The answer should hold only the lines from the one containing "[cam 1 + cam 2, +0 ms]" through the one containing "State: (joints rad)" in the entries below, copied exactly, without pictures.

───── Information given

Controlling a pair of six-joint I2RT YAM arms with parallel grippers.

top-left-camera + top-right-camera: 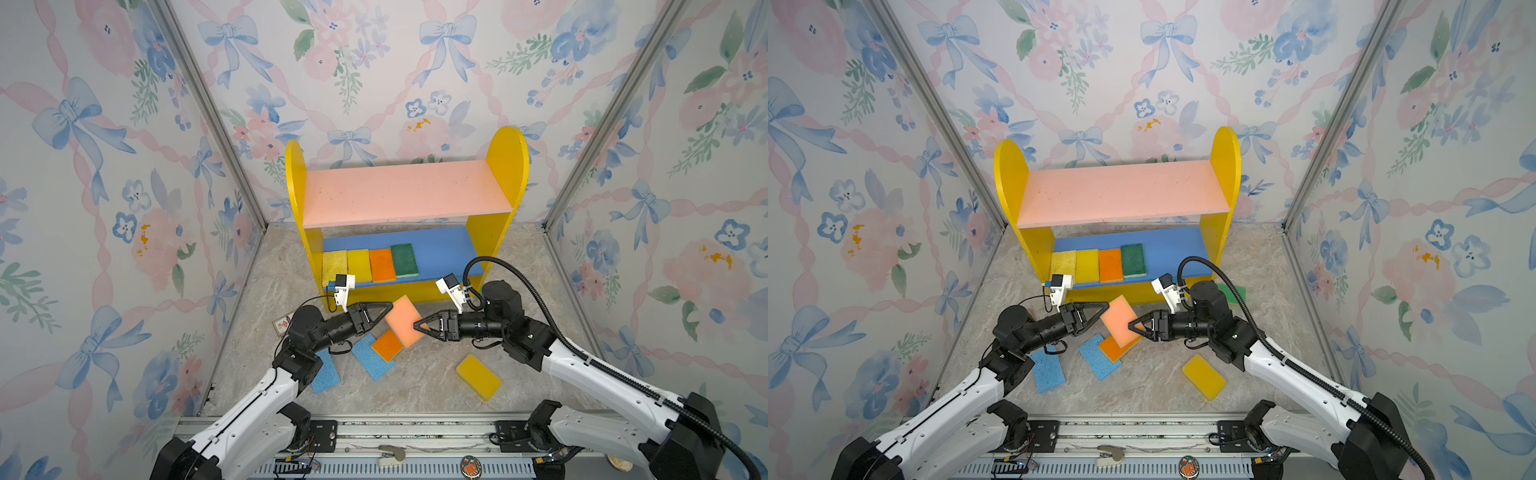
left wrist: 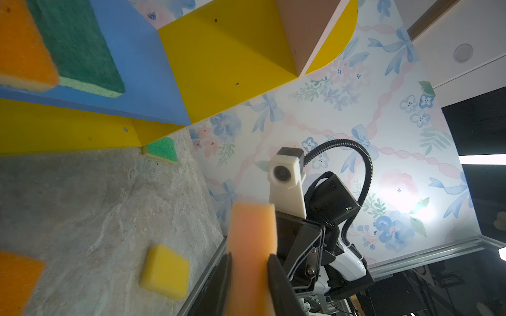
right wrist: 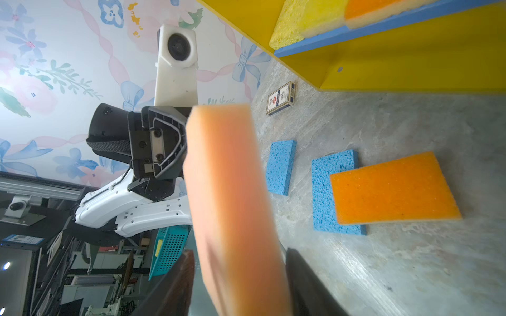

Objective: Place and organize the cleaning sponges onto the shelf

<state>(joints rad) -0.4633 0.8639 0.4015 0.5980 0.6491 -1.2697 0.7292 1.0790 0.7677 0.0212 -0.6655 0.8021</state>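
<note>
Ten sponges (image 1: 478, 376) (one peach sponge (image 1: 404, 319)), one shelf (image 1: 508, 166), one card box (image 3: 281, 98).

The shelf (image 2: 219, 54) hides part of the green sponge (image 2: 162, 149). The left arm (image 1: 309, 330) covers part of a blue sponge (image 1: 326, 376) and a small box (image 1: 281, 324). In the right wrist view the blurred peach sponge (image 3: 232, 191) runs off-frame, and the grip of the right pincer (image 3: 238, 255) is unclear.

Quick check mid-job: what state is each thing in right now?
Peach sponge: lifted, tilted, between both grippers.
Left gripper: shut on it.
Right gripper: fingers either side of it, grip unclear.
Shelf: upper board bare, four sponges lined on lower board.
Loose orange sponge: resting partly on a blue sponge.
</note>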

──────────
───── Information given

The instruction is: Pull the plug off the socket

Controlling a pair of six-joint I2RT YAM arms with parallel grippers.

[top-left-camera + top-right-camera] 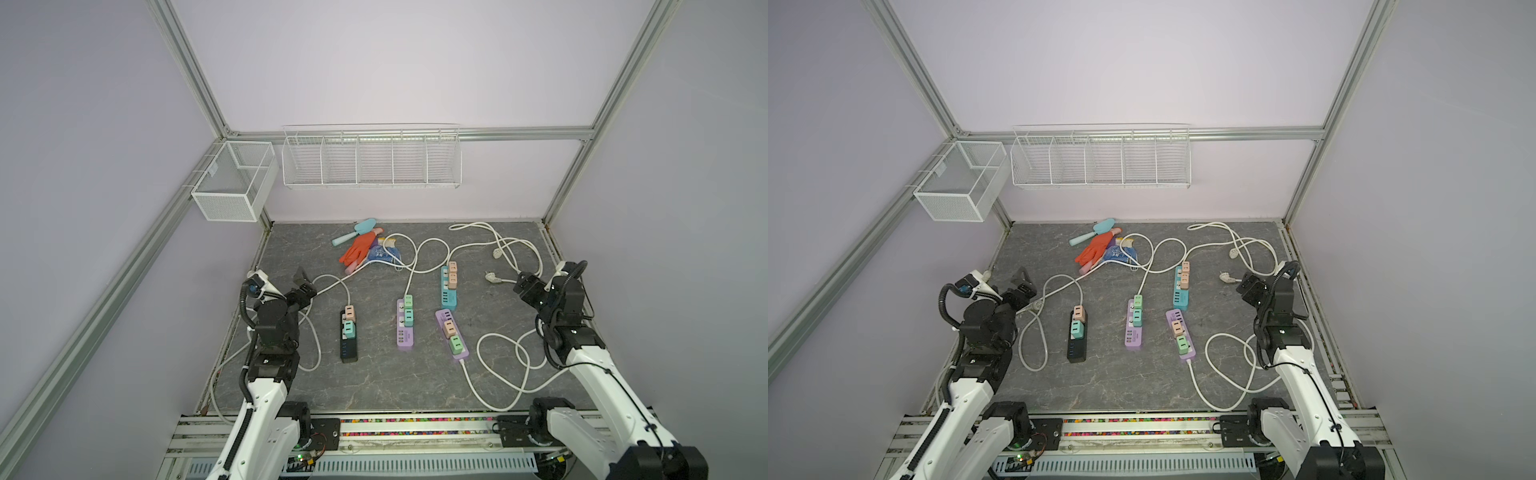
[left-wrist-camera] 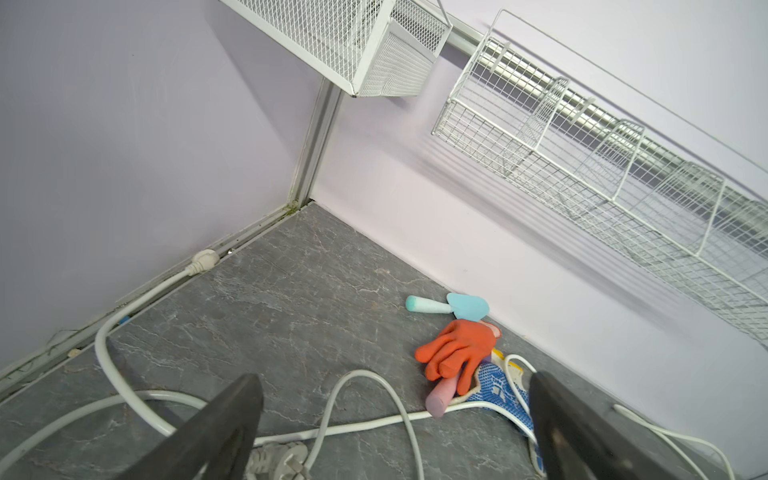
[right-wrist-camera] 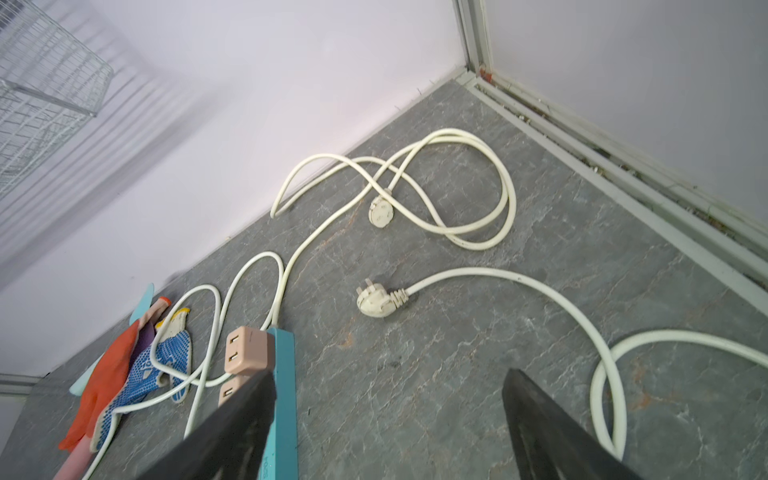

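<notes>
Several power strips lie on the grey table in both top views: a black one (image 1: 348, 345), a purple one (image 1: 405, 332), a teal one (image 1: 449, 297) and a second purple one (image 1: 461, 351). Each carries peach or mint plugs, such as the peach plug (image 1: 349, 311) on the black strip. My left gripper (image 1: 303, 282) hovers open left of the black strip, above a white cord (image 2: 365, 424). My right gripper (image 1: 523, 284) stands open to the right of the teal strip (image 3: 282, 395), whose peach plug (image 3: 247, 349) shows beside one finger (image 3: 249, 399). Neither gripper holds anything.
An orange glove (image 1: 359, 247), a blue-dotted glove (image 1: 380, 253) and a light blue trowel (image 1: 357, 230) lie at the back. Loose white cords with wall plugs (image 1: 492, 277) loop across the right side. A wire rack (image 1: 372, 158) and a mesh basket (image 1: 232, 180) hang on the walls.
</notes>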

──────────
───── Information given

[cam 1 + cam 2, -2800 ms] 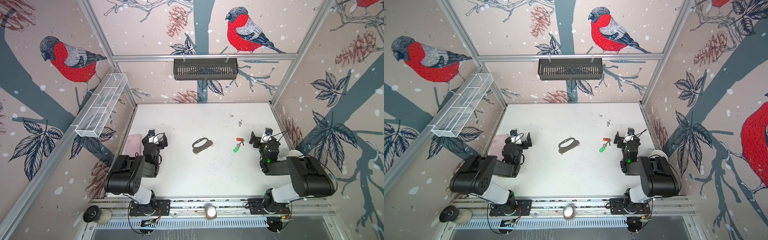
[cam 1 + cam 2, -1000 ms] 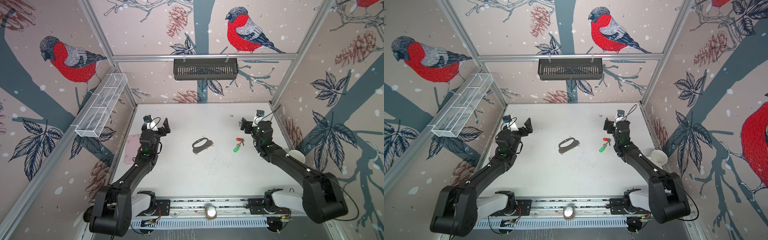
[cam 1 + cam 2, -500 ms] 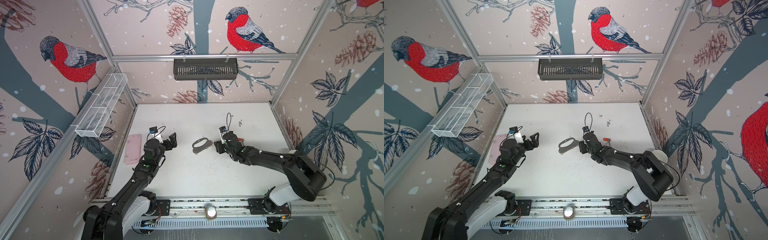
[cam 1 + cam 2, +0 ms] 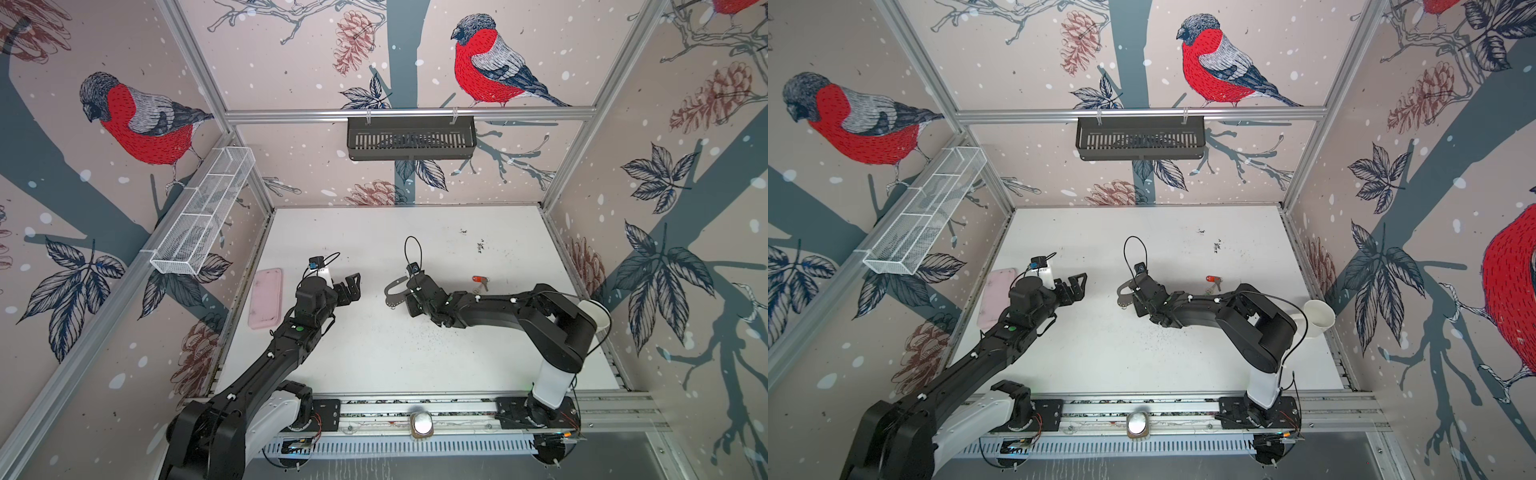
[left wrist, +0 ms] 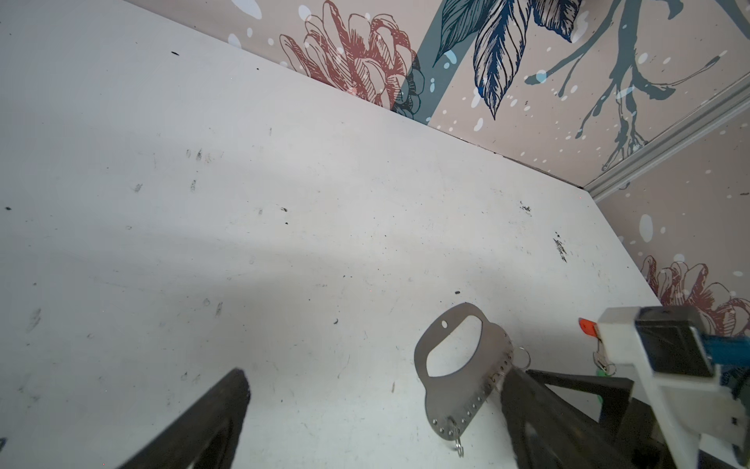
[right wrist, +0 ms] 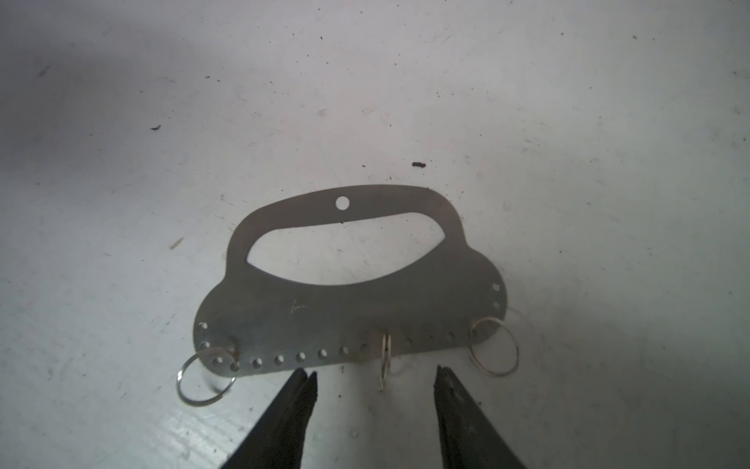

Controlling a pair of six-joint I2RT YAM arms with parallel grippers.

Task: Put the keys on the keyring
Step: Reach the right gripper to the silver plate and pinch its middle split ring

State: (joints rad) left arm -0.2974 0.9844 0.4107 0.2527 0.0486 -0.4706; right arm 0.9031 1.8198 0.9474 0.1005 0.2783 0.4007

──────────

** Result below **
[cam 1 + cam 2, +0 ms] 
[left wrist, +0 ms] 
[right wrist, +0 ms] 

Controlling a pair of six-joint I2RT YAM arms with parallel grippers.

Task: Put the keys on the keyring
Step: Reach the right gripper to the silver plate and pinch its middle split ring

State: (joints rad) left arm -0.2974 0.9844 0.4107 0.2527 0.0486 -0.4706; right arm 0.9031 1.8198 0.9474 0.1005 0.2783 0.4007

The requested output has now been given in full.